GDP鈍化で中国の金融緩和は避けられない

当局が頭を悩ます「余剰マネー」の向かう先

これについて、統計の信憑性の問題を持ち出しても仕方がない。政策を運営している関係者が真剣にそう判断しているためだ。

一方、4~6月期のGDP成長率が1~3月期に比べて0.2ポイント低下したのは珍しい事態だと言える。直近では2018年7~9月期にも同じ現象が起きたが、成長率の変動幅は平時ならフラット、やや減速なら0.1ポイント、警戒すべき減速なら0.2ポイント以上、といったメッセージがこの変動幅の変化から読み取れる。

今回の0.2ポイントの減速は輸出比率の高い外資系企業の設備投資や鉱工業生産が冷え込んでいることが原因であり、米中貿易戦争の影響が着実に拡大していることを、如実に物語っていると言えよう。

案の定、7月16日、現地の有力エコノミストである任澤平氏は、「足元の経済成長の中身は数字以上に厳しく、来年に入ってからさらに深刻になる可能性が排除できない」とするレポートを公表。6.2%という成長率を称賛する楽観派と真っ向から対立する姿勢を示した。

「楽観派」エコノミストですら悲観する理由

ほとんどの読者は任澤平というエコノミストが何者か知らないだろう。任氏はもともと政府系シンクタンクに所属するいわゆる官庁エコノミストだったが、その後、証券会社や不動産会社に転身し、証券業界で人気と年収が最も高いエコノミストとして知られている。筆者の印象では、任氏は証券会社のエコノミストらしくイケイケドンドンの「楽観派」だった。

その任氏ですら今回の成長率に対して悲観的な見方を公表した背景には、政策的に「楽観論」より「悲観論」が必要とされているためだと推測できる。例えば、任氏はレポートの中で景気回復の処方箋として市場開放を挙げたが、実際、7月20日から中国政府は新たな市場開放措置や規制緩和策を実施すると発表している。

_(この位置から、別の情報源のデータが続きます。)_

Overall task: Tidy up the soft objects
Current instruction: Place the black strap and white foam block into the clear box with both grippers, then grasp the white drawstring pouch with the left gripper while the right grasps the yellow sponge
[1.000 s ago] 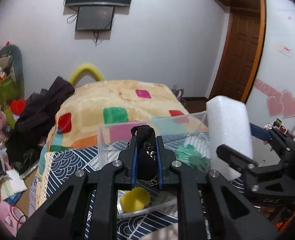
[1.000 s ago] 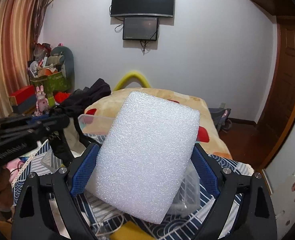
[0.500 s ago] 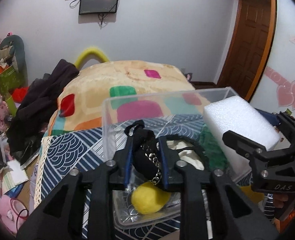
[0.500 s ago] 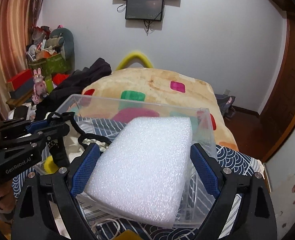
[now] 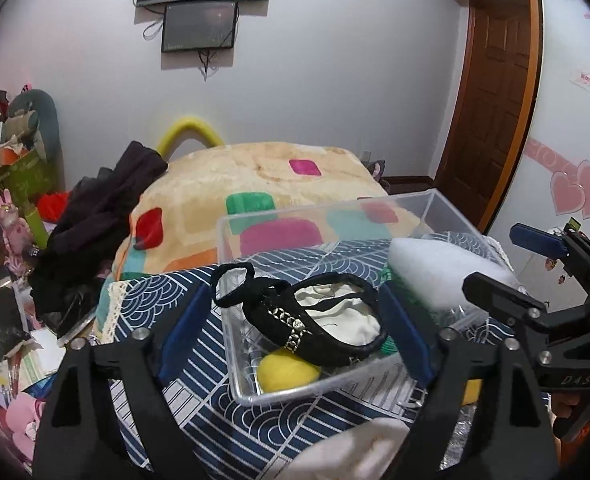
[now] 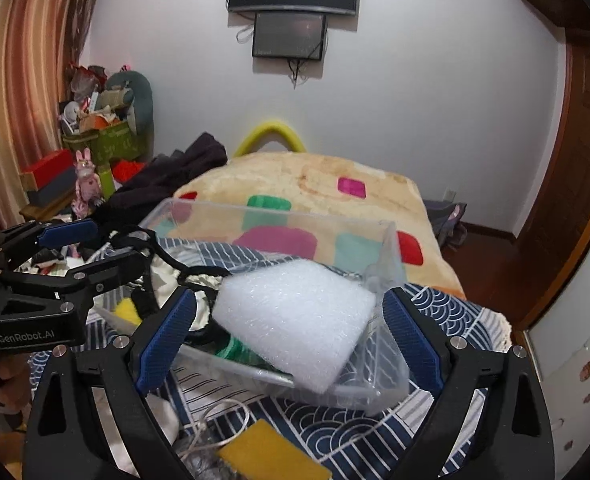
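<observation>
A clear plastic bin (image 5: 327, 211) stands on a navy patterned cloth. My left gripper (image 5: 295, 330) hovers over its near end with jaws opening wide. A black strap with a metal chain (image 5: 291, 326) lies loose across the bin between the pads and touches neither. Under it sit a yellow ball (image 5: 287, 372) and a white cloth (image 5: 351, 322). My right gripper (image 6: 291, 336) is opening too. The white foam block (image 6: 295, 320) rests tilted in the bin (image 6: 279, 216), with a small gap to each blue pad. In the right wrist view, the left gripper (image 6: 103, 246) is at the left.
A yellow sponge (image 6: 271, 456) and a cord lie on the navy cloth (image 6: 447, 308) in front of the bin. Behind it is a bed with a patchwork blanket (image 5: 255, 172) and dark clothes (image 5: 103, 216). Cluttered boxes and toys (image 6: 99, 140) line the left wall.
The left jaws went from shut on the black strap to wide open, and the strap now lies on the bin. The foam block came down into the bin and the right pads let go.
</observation>
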Motion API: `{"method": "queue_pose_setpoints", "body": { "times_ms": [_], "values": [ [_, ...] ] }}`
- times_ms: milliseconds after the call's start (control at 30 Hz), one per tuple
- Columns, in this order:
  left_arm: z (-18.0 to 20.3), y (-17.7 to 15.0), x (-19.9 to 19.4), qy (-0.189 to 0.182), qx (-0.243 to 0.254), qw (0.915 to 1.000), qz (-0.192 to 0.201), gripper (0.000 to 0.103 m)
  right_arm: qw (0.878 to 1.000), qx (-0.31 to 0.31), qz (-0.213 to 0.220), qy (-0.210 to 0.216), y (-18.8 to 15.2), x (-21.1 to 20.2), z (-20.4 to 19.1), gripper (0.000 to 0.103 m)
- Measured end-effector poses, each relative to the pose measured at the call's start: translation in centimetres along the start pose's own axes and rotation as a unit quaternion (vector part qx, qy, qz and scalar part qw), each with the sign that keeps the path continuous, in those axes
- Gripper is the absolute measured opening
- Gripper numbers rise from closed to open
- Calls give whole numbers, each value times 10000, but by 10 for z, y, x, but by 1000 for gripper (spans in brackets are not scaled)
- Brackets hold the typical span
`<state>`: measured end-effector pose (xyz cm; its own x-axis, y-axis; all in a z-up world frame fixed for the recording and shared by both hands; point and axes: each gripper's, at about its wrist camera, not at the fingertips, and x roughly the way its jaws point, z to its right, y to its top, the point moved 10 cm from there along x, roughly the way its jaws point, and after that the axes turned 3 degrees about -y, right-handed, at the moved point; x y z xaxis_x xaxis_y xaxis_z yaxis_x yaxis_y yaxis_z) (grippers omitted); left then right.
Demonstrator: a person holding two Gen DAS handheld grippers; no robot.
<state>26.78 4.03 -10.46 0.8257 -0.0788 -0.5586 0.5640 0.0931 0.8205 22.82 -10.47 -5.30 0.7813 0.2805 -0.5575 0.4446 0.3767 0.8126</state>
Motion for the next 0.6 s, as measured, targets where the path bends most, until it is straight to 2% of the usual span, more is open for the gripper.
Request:
{"method": "queue_pose_setpoints", "body": {
  "times_ms": [167, 333, 533, 600],
  "values": [
    [6, 0, -23, 18, 171, 9998, 98, 98, 9996, 17, 288, -83, 4, -23, 1, 95],
    [8, -10, -41, 80, 287, 9995, 126, 98, 9989, -6, 432, -189, -1, -36, 1, 95],
    [10, -46, -45, -8, 137, 9998, -142, 100, 9995, 41, 243, -217, -23, -31, 4, 96],
    [12, -65, -39, -34, 118, 9993, -364, 100, 9997, 101, 116, -186, -34, -26, 4, 96]
  ]
}}
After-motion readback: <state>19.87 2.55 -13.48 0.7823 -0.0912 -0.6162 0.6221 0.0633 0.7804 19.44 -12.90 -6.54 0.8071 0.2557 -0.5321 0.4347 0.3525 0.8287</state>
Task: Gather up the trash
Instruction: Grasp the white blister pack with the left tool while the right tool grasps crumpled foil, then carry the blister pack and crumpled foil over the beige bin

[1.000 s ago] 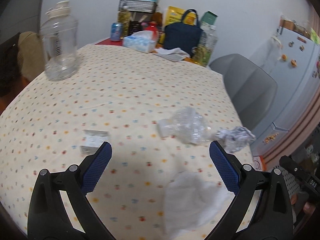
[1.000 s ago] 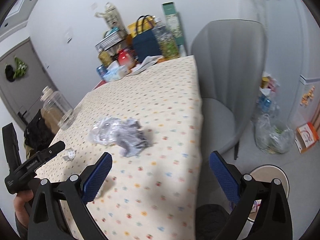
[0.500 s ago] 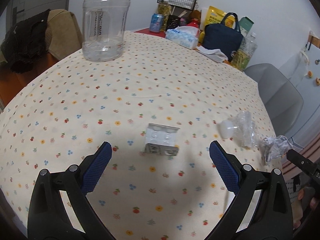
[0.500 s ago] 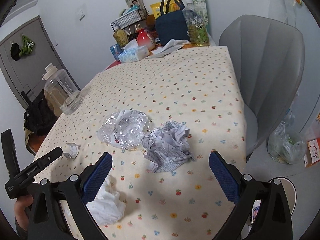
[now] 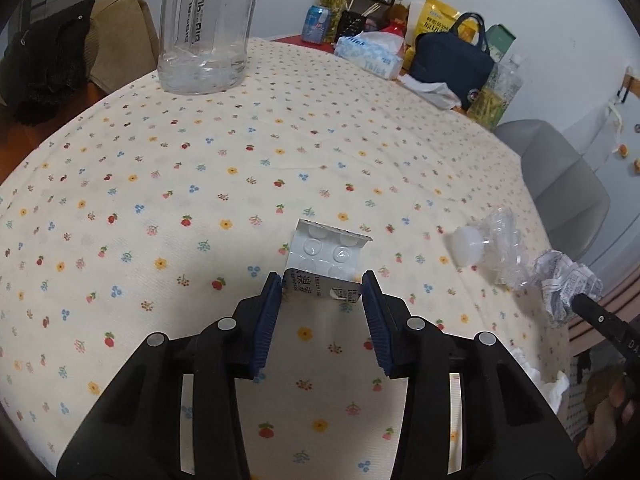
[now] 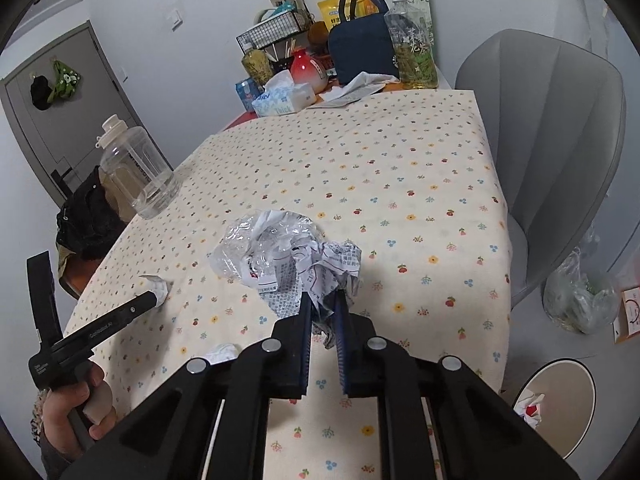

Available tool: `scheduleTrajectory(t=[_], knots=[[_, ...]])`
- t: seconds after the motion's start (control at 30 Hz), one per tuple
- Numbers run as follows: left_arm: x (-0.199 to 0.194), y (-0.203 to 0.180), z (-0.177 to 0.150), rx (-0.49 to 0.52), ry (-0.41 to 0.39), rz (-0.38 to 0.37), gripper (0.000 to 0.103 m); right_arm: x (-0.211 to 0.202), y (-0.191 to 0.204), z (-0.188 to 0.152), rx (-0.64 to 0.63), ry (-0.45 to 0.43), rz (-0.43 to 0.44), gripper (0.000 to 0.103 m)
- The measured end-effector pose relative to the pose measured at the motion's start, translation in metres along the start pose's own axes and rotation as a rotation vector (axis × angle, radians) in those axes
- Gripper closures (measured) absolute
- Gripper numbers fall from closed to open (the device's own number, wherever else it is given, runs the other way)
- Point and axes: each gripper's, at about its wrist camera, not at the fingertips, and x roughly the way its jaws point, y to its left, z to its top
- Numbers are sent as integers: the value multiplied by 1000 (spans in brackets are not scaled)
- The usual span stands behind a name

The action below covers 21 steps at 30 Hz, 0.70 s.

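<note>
On the flowered tablecloth [image 5: 200, 184] lies a bent silver blister pack [image 5: 330, 250]. My left gripper [image 5: 322, 288] has its closing jaws around the pack's near folded edge, both blue pads touching it. A crumpled printed paper [image 6: 320, 272] rests against a crushed clear plastic bottle [image 6: 260, 248] with a white cap. My right gripper [image 6: 323, 304] is closing, pinching the paper's near edge between its pads. The left wrist view has the bottle [image 5: 500, 248] and paper [image 5: 564, 284] at the right. A white tissue wad [image 6: 222, 352] lies near the table's front edge.
A large clear jug [image 5: 208, 28] stands at the far left of the table. A tissue box [image 5: 368, 54], navy bag [image 5: 452, 64] and bottles crowd the back. A grey chair [image 6: 560, 140] stands at the table's right edge. On the floor are a round bin [image 6: 560, 400] and a plastic bag [image 6: 580, 300].
Both grippers came in lower over the table. The left jaws went from wide open to closed around the blister pack. The right jaws closed onto the crumpled paper.
</note>
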Motion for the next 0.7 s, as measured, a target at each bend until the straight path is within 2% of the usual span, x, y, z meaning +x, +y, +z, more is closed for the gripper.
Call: scheduleTrajectory(t=[0.33,0.47,0.7], knots=[[-31,-21,8,40,-73,-66,62,-37,-12,-1,41,-82,12,92],[-38,-47,9,83,-87,-92,62,-46,-27,-3,72,-103,-3,92],[-36,-117,3,194,-73,-176,62,-65,-67,-9,135,-129,-45,92]])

中国政府が「悲観論」を必要とするのは、財政拡大や金融緩和といった景気刺激策の実施を正当化するためだ。今回のGDP統計発表後、インフラ投資を加速させるために地方政府や大型国有企業による債券発行規模が拡大するだけでなく、貸出金利や預金準備率の引き下げを期待する声が市場関係者から日増しに強まっている。